WHAT TO WORK ON:
Copy out the listing that follows exactly, dropping every picture.
- - - -
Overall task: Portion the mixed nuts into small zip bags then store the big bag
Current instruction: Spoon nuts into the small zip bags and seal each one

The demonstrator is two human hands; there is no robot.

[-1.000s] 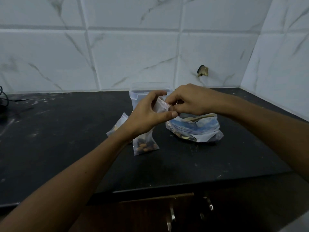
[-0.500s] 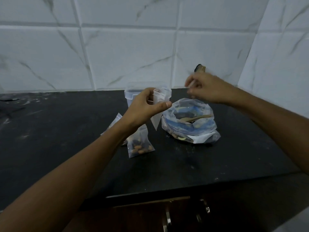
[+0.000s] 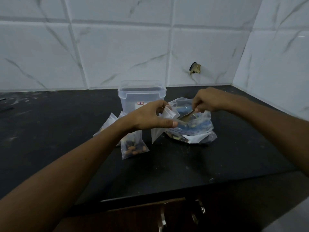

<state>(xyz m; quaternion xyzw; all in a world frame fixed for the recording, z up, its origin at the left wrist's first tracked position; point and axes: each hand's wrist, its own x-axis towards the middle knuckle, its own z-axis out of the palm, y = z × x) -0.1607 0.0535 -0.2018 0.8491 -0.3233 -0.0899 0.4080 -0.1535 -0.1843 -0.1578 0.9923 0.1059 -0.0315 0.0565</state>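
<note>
Now right hand (image 3: 206, 102) has dropped into the big bag (image 3: 192, 126), gripping the spoon (image 3: 188, 115); left hand (image 3: 150, 117) beside it pinches the empty small bag (image 3: 164, 122) open. Next scoop imminent.

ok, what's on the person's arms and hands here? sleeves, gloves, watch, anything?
Nothing worn that shows. Both forearms are bare right to the frame edge, with no sleeve or cuff in view. The left hand and right hand are ungloved, and no watch, band or ring is visible; the dim light could hide a thin ring.
</note>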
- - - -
COMPLETED TASK:
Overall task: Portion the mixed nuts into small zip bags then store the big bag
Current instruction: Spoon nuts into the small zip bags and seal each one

The demonstrator is two human hands; there is no robot.

[-1.000s] 
[-0.500s] 
[+0.000s] 

<state>(xyz m; quaternion xyzw; all in a world frame fixed for the recording, z up, its origin at the left wrist's first tracked position; point and axes: each hand's wrist, its own x-axis towards the middle knuckle, its own z-axis out of the palm, y = z × x) -0.1607 0.0535 -0.2018 0.8491 -0.3233 -0.0899 0.4080 -0.1535 -0.1843 -0.1578 0.9923 0.1059 -0.0315 0.0565</state>
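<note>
Now right hand (image 3: 206, 102) has dropped into the big bag (image 3: 192, 126), gripping the spoon (image 3: 188, 115); left hand (image 3: 150, 117) beside it pinches the empty small bag (image 3: 164, 122) open. Next scoop imminent.

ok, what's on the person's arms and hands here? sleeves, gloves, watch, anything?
Nothing worn that shows. Both forearms are bare right to the frame edge, with no sleeve or cuff in view. The left hand and right hand are ungloved, and no watch, band or ring is visible; the dim light could hide a thin ring.
</note>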

The full output has already been given.